The International Numismatic Council (INC), formerly the International Numismatic Commission, is the international co-ordinating body set up to aid cooperation between numismatists and institutions within the field of numismatics, or related areas. It is since 2015 officially registered as an association and has its headquarters in Winterthur, Switzerland, co-located with the Münzkabinett und Antikensammlung der Stadt Winterthur.

==History==
The body was founded in 1934 as the International Numismatic Commission, and became the International Numismatic Council in 2009. It has approximately 160 members from 38 countries. The Council's activities, which include the awarding of grants, patronage of research projects, and the organization of the International Numismatic Congress, are coordinated by a committee of nine members. These members are elected by representatives of member institutions at the International Numismatic Congress. The INC also maintains a newsletter.

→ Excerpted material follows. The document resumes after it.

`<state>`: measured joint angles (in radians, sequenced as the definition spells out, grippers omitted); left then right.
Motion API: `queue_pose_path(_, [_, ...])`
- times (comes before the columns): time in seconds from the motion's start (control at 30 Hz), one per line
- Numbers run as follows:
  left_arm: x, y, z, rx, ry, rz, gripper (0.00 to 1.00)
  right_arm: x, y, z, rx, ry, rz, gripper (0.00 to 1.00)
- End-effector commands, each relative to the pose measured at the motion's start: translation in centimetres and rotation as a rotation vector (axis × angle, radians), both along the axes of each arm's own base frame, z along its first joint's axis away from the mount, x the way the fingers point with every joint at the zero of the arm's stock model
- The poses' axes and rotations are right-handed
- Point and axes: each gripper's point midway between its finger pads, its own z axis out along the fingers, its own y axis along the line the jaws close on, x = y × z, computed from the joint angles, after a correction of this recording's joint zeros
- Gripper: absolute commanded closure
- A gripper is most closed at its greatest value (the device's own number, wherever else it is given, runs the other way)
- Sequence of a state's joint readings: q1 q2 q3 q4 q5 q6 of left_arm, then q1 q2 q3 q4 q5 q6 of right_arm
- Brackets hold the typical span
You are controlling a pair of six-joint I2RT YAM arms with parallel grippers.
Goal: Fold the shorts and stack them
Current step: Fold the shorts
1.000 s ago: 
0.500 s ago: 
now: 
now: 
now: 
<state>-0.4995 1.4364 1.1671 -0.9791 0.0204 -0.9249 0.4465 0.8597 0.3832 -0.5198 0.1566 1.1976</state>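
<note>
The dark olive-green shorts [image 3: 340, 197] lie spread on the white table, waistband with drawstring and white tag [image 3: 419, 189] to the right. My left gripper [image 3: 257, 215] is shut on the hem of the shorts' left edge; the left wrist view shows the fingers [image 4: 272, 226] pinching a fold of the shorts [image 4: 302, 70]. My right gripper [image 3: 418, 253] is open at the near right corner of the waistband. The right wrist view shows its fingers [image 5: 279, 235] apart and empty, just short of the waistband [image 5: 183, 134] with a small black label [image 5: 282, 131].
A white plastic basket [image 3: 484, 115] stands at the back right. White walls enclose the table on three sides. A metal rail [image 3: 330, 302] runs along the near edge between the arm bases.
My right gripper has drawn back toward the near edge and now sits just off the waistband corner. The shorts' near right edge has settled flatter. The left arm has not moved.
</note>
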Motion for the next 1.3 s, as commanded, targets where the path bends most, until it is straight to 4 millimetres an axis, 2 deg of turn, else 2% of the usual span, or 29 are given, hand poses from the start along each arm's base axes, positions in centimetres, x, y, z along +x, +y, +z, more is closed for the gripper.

The 15th International Numismatic Congress took place in Taormina in Sicily from 21–25 September 2015. The 16th Congress took place in Warsaw, September 2022.

==Notable people==
Current members of the committee are:
- Ute Wartenberg (President)
- Aleksander Bursche (Vice-President)
- François de Callataÿ (Vice-President)
- Haim Gitler (Secretary)
- Bernhard Weisser (Treasurer)
- Fleur Kemmers
- Frédérique Duyrat
- Andrew Meadows
- Cecilia von Heijne

Former members:
- Andrew Burnett; president from 1997 to 2003.
- Maria Caccamo Caltabiano, vice-president from 2015 to 2022.